**Action item**
What lines of the data below hold "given"? Show them.

▼▼▼

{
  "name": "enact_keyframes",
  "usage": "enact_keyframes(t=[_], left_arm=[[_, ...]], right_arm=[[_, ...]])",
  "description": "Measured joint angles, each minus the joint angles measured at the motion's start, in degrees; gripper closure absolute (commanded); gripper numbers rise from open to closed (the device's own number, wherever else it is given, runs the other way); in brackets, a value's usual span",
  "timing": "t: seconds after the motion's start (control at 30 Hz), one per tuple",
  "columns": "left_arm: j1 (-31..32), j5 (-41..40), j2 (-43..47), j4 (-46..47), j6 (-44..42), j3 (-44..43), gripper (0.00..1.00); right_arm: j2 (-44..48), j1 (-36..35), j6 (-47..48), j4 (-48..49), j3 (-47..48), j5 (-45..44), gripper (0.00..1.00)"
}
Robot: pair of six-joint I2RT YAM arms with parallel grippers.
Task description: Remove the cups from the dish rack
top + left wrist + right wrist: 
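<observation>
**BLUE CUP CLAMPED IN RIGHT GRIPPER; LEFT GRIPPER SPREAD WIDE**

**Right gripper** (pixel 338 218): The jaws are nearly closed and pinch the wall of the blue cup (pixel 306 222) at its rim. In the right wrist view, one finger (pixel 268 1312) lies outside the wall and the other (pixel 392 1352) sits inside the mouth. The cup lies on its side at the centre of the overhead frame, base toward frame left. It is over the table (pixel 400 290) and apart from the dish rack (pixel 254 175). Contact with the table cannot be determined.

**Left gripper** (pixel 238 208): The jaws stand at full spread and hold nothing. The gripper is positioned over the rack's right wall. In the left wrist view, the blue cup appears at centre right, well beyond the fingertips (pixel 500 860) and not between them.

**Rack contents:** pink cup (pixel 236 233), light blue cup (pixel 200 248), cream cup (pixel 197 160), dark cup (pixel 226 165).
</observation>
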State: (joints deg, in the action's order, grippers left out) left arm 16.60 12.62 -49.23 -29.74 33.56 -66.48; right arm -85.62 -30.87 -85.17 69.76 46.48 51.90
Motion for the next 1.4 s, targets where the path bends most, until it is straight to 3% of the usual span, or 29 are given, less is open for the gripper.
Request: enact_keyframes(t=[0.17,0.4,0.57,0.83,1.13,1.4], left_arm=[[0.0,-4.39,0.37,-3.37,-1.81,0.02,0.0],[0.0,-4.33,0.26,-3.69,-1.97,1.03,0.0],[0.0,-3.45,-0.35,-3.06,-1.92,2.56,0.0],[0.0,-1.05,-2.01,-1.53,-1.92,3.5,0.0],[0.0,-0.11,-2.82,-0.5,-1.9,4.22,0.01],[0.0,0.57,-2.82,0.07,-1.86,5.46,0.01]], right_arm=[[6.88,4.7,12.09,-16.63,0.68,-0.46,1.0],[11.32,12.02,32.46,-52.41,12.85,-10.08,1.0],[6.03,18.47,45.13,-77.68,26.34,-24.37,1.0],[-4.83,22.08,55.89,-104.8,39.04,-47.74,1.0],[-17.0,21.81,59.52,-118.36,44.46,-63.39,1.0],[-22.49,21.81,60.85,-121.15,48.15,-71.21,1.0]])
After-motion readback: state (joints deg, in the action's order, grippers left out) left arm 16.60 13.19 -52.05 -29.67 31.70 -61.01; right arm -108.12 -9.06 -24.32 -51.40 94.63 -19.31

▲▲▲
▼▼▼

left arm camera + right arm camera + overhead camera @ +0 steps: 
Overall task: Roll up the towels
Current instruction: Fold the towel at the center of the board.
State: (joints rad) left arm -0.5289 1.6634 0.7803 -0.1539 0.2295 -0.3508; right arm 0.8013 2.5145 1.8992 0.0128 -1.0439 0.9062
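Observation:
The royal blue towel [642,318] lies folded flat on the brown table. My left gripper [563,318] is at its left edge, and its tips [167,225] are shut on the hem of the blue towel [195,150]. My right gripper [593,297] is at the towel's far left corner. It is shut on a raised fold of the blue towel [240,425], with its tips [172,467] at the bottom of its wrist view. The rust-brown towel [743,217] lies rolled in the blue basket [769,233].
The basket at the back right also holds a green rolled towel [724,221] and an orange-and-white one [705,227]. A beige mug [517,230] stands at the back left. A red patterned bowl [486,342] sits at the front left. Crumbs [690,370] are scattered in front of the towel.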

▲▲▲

**Task result**
  "description": "Measured joint angles, each minus the joint angles measured at the motion's start, in degrees; gripper closure absolute (commanded); gripper numbers rise from open to closed (the device's own number, wherever else it is given, runs the other way); in brackets, a value's usual span",
Motion for the next 1.4 s, targets where the path bends most, until it is straight to 3% of the usual span, or 29 are given, less is open for the gripper.

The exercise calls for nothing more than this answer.